## PROBLEM STATEMENT
Take the data below and extract the lines from the one with "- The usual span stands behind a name" to the one with "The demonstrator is", inclusive, exactly as written.

## GIVEN DATA
◇ ◇ ◇ ◇ ◇

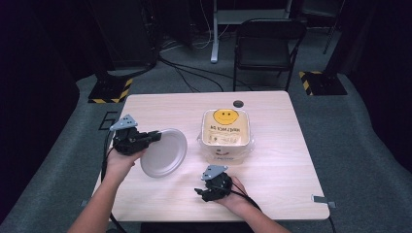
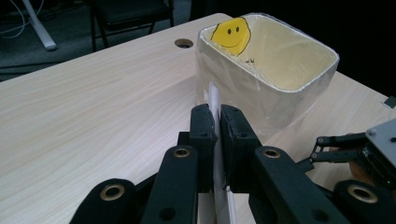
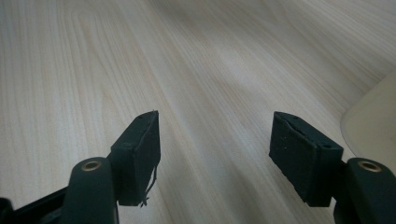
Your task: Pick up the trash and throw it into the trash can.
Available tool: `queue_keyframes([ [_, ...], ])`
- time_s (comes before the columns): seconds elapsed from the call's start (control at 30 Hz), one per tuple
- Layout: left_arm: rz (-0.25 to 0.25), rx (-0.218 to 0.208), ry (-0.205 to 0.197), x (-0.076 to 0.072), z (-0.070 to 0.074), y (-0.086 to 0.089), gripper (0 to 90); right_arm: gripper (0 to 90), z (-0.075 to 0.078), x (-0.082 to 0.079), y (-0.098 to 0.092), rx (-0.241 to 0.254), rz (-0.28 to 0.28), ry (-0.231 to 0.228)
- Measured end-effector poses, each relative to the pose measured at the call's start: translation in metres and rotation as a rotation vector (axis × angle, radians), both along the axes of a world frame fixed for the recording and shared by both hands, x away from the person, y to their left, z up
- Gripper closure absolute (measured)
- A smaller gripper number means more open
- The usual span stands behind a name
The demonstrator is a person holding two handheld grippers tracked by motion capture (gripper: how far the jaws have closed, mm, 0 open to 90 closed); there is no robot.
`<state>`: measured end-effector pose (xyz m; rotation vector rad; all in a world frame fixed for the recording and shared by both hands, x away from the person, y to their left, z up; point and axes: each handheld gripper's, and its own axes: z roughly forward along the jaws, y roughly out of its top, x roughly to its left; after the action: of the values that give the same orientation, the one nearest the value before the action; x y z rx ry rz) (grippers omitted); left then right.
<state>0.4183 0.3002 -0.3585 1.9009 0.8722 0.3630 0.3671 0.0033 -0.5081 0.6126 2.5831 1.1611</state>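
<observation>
Left gripper [image 1: 154,136] is pinching the plate [image 1: 165,153] edge-on, tub [image 1: 226,133] sits just to its right; right gripper [image 1: 200,191] is spread, empty, nearer the tub's front

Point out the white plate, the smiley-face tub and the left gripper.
white plate [image 1: 167,154], high view, bare middle.
smiley-face tub [image 2: 261,100], left gripper view, near wall.
left gripper [image 2: 218,128], left gripper view, between its fingertips.

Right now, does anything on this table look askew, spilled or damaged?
Nothing spilled. The white plate sits tilted, one edge pinched in the left tool. The film-lined tub with a smiley sticker stands upright. A frayed thread hangs off one right tool pad.
</observation>
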Motion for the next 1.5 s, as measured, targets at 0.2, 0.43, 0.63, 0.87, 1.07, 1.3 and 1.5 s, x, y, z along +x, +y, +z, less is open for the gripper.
queue_keyframes([
  [0.2, 0.007, 0.008, -0.005, 0.004, 0.013, -0.002, 83.8, 32.6, 0.001, -0.002, 0.001, -0.004, 0.006, 0.000],
  [0.43, 0.011, 0.019, -0.026, 0.008, 0.028, -0.007, 83.8, 32.6, 0.001, -0.004, 0.002, -0.004, 0.004, -0.005],
  [0.63, 0.006, 0.031, -0.038, 0.014, 0.041, -0.015, 83.9, 32.6, 0.001, -0.004, 0.000, -0.005, 0.000, -0.002],
  [0.87, -0.003, 0.043, -0.054, 0.019, 0.054, -0.027, 83.9, 32.6, 0.002, -0.004, -0.002, 0.002, -0.004, -0.008],
  [1.07, -0.014, 0.047, -0.064, 0.023, 0.064, -0.036, 83.9, 32.6, 0.002, -0.005, -0.004, 0.009, -0.015, -0.001],
  [1.3, -0.029, 0.055, -0.076, 0.028, 0.074, -0.046, 83.9, 32.5, 0.003, -0.006, -0.007, 0.009, -0.020, -0.009],
  [1.5, -0.033, 0.056, -0.080, 0.034, 0.082, -0.054, 83.9, 32.5, 0.003, -0.006, -0.012, 0.010, -0.030, -0.009],
])
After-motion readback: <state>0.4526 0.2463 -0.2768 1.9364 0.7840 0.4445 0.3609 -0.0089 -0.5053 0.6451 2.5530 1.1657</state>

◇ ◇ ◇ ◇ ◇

## RESULT
- The usual span stands behind a name
The demonstrator is a person holding two handheld grippers tracked by motion capture (gripper: how far the jaws have closed, mm, 0 open to 90 closed); there is no robot.

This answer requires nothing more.